He immediately began to back up, while looking for a location in which to, preferably, bottle-neck his foes, though he’d happily take some room to maneuver if the first option couldn’t be found. Daisy perfectly maintained his distance behind the retreating young man, seemingly unconcerned with the assault. Eventually, Julian managed to bring the fight to another crossroads between small alleys but without a pile of refuse in the center, which opened up the space a bit and gave him at least a fighting chance.
Barely noticing his own heaving breaths, Julian drew the rats into the new space and began to circle them. Fighting two opponents was only marginally harder than fighting one in such a place, because as long as one had room to maneuver they could keep one opponent between themselves and the second. Adding a third to the mix complicated the matter greatly; no longer could Julian try to fight only a single enemy while keeping the other off him. Instead, he had to constantly rotate between enemies, always keeping the closest one between himself and the other two as perfectly as he could. Fortunately, the rats relied on animalistic instinct more than any form of higher thought for their battle coordination, so while they swarmed and scrambled to gang up on him they never attempted any true tactics or tricks to change the situation, allowing Julian to maintain the status quo as long as he needed.
Unfortunately, he needed to maintain the status quo nearly indefinitely. While Julian wasn’t overwhelmed immediately in his dance around the trio of monstrous creatures, he still hardly had effort to spare to bring them down. He had to maintain situational awareness of all the little obstacles in the clearing, from boxes to piles of refuse, so that he would not trip or be pinned. More exhaustingly, the dance to keep a group of three enemies under control required both speed and focus at all times, leaving him little time or energy to spare to attack, especially when his mistakes brought his squishy flesh within reach of the teeth of multiple unnatural rodents.

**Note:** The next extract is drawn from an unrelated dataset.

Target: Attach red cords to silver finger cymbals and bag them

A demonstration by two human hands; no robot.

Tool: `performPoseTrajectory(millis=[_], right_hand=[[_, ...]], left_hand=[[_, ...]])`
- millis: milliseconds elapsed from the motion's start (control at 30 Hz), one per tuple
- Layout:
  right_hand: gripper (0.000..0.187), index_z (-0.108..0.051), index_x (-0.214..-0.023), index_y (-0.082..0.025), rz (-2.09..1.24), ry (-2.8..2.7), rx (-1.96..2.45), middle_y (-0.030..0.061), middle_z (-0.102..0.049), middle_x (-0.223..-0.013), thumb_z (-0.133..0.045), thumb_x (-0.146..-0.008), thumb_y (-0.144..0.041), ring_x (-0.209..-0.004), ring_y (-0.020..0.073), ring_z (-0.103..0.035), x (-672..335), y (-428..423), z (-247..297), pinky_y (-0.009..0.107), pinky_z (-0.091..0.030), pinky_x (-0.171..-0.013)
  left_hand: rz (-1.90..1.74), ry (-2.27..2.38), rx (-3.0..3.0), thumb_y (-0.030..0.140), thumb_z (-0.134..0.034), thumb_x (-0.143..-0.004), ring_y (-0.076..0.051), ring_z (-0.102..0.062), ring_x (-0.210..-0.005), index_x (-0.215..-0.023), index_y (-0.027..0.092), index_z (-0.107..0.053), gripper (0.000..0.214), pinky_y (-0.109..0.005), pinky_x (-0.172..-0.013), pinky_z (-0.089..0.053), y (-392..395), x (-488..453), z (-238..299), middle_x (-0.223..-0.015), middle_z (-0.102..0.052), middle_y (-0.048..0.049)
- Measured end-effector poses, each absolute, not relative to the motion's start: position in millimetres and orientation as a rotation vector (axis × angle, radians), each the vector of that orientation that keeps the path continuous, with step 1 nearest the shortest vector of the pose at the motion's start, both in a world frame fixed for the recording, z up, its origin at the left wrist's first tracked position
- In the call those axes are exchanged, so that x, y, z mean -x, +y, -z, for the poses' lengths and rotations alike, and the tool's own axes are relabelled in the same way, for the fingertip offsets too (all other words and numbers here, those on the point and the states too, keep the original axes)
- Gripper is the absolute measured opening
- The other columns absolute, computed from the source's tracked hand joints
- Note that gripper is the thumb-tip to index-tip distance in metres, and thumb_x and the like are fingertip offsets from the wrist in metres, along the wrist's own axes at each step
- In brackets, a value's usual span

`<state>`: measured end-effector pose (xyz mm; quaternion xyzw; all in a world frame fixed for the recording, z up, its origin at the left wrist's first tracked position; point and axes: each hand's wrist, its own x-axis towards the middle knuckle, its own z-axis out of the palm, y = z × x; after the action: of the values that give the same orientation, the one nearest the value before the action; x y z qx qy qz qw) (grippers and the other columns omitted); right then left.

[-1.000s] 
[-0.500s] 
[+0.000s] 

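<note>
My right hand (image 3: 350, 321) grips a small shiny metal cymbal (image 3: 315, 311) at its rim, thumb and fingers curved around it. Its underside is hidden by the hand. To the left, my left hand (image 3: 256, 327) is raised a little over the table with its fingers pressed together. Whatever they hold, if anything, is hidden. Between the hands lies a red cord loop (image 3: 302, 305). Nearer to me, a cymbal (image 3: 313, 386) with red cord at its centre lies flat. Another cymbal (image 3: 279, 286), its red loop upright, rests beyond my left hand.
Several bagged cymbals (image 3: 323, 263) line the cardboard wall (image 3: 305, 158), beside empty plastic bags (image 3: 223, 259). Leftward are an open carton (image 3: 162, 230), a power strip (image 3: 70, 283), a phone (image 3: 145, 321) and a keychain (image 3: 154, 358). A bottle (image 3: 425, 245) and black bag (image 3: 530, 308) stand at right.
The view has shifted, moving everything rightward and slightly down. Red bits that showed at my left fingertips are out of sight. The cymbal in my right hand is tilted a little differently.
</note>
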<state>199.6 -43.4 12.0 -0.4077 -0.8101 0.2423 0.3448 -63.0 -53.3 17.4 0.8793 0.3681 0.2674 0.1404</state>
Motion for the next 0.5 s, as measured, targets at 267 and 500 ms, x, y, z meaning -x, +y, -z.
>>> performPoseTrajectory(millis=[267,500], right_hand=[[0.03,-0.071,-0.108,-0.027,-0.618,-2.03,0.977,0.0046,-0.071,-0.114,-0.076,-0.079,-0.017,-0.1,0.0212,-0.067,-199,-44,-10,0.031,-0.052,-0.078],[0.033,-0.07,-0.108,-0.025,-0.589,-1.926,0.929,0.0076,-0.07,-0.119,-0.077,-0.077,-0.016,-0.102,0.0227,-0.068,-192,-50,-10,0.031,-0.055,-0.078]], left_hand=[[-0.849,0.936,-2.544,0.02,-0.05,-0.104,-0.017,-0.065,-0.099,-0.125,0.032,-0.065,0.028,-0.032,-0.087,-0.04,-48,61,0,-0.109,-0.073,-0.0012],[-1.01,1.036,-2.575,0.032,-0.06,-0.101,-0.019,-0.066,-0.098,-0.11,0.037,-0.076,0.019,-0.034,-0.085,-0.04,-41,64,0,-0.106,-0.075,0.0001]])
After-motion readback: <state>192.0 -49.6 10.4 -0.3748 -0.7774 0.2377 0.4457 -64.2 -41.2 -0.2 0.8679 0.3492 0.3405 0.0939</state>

The stalemate was getting Julian nowhere; worse, he was slowly tiring, while they spent comparatively little energy just trying to move around each other and occasionally strike. With a wince, he made the decision to commit to a proper strike against one rat, and just hoped he would both finish off the rat he targeted and survive any follow-up strikes from its companions, while remaining in decent enough shape to finish off the two survivors.
At least on the first hope, he found success. Julian took his target straight through the throat with his spear, before retreating as rapidly as he could to attempt to avoid the follow-up strikes. Unfortunately, the rats moved quickly once agitated, and one bit into the meat above Julian’s left hip while the other raked claws across his shoulder. The young man immediately tried to fall back and stack his enemies, but his fresh injuries both exacerbated his exhaustion and weakened his defense. Before long, a pair of closing rat denchers were headed for his throat.
Luckily for Juilan, Daisy was still present; with little fanfare, the brickish man stepped into the battle and dispatched both rats with unarmed strikes to their spines. “Hmph. Decent job.” The stoic man stuck out his hand, which Julian happily took to get to his feet. Daisy then tossed a single rat on his shoulder and started walking back the way they came, as he had after every other encounter. Julian looked at the remaining two corpses in confusion before he realized they would decompose somewhat before he could use them, and quickly set out after the man.
The rest of the cycle went according to plan, with the one addition of a healing potion much like that he received the night he arrived in the Town of beginnings. Julian resurrected the rat, killed the uncontrolled zombie, and quickly passed out. He was excited to note two extra points of progress on his spear Skill, one point of progress in his toughness Skill, and one point in the new Corpse Stitching Skill, before he dismissed the text and slipped into the realm of the Sandman.
It was a sweltering early afternoon, at the beginning of the hunting phase of Julian’s seventeenth round of training, when he experienced something entirely new and terrifying. He and Daisy were walking down the street, as they always did, and they were off a main road by only one intersection when he felt a pressure fill the air around him. His heart rate accelerated and sweat almost instantly began to drip off his face, as he started breathing heavily and had to resist taking a knee. Daisy’s face showed only a hint of the man undergoing the same struggle, but more worrying was the look of concern on the man’s face.
Without a word, Daisy beckoned for Julian to follow him back to the main thoroughfare. The walk back took less than a minute, as they had just barely turned off the main road. Conspicuously, there were no pedestrians in the center of the thoroughfare any longer; instead, they were all arranged along the sides of the road with various looks of distress upon their faces. Several fully knelt in a pose of submission, while others stood like Daisy and Julian, stressed but ultimately not giving in to whatever the strange pressure was.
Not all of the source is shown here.